Russian police are beginning to suspect that former colleagues are aiding the Chechen terrorists:
MOSCOW Sept. 16, 2004 — Russian police investigating the deadly Beslan school siege are looking inside their own squad house: One of the attack organizers was allegedly a former cop who disappeared six years ago.
He wouldn’t be the first to turn traitor. Turncoats have appeared in the highest ranks of law enforcement in the Caucasus. Police have been implicated in kidnappings for ransom and accused of allowing Chechen rebels free passage through checkpoints motivated by either money, sympathy for the fighters’ cause or family ties, or a combination of all three.
Vyacheslav Izmailov, a former army major who has worked to resolve kidnappings in Chechnya, said one example of a high-ranking turncoat is a former interior minister of Ingushetia, a Russian region neighboring Chechnya. Daud Korigov, minister from 1997-98, gave rebels the use of a house he owned in the Chechen capital Grozny and was even seen there among captives, Izmailov said.

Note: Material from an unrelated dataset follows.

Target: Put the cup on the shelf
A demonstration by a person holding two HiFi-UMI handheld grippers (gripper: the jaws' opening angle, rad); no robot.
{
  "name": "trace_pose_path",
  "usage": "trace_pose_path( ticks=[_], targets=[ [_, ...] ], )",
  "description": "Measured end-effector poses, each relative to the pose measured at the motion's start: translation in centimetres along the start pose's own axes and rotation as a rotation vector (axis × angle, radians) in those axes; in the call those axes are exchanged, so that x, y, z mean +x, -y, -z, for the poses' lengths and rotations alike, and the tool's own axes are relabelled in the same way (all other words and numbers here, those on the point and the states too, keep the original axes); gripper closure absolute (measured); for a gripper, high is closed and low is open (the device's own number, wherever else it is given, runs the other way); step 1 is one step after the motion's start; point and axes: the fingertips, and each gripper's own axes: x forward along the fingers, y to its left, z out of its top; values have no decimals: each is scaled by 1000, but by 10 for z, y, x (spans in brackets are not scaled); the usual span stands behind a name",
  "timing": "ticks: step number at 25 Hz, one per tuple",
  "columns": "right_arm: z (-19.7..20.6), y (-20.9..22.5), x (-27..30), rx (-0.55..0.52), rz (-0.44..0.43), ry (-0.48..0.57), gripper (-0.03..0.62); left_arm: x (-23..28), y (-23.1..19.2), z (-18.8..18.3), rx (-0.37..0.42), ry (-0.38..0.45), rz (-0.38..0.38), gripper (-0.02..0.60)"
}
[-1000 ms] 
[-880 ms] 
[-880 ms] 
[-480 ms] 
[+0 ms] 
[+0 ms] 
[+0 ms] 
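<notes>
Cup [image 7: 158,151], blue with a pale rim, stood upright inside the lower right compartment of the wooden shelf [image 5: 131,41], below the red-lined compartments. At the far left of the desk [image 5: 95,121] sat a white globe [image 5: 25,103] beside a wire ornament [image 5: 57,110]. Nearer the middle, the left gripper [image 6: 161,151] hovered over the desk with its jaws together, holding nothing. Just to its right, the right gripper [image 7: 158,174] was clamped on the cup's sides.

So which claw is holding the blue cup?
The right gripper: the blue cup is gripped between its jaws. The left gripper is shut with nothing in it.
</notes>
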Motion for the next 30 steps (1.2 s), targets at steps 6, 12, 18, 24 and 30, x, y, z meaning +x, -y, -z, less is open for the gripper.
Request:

How many turncoats are there among law enforcement?
“It’s not a few,” Izmailov told The Associated Press.
This is also interesting:
The side switching cuts both ways. Kadyrov himself was brazen in his use of former Chechen rebels who emerged from the forests to join his personal guard a force feared by locals and the Russian army alike.
With brutal methods used on both sides, political analyst Latynina said trying to differentiate between the two is academic.
“Both police and rebels are just absolutely the same people with the same habits and the same way of life,” she said. “They just kill people. The only difference is they kill different people.”
Traitors may be motivated by money, threats, sympathy for the Chechen fighters’ cause or family ties. Much of the Caucasus region has historically tense relations with Moscow.
It doesn’t look as if Russia is going to be able to win this conflict inside its own borders, much less project power and attack terrorist bases abroad.